● Your task:
Repeat the listing below in full.
_ _ _ _ _ _ _
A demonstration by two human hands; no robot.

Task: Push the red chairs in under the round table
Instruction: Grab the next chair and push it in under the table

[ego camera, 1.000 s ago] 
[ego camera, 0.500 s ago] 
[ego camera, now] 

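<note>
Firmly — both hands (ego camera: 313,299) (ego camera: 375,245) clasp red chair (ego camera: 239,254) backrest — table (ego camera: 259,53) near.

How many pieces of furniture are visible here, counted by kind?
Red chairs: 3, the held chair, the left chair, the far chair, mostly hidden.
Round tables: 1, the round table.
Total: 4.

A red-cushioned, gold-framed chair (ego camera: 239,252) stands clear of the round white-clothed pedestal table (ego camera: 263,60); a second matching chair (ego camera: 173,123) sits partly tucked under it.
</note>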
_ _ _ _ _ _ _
● Result for this task:
A demonstration by two human hands; no robot.

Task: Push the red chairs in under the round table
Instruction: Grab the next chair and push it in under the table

[ego camera, 1.000 s ago] 
[ego camera, 0.500 s ago] 
[ego camera, now] 

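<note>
Firmly — both hands (ego camera: 313,299) (ego camera: 375,245) clasp red chair (ego camera: 239,254) backrest — table (ego camera: 259,53) near.

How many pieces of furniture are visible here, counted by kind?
Red chairs: 3, the held chair, the left chair, the far chair, mostly hidden.
Round tables: 1, the round table.
Total: 4.

A red-cushioned, gold-framed chair (ego camera: 239,252) stands clear of the round white-clothed pedestal table (ego camera: 263,60); a second matching chair (ego camera: 173,123) sits partly tucked under it.
</note>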

That completes the answer, and no more is expected.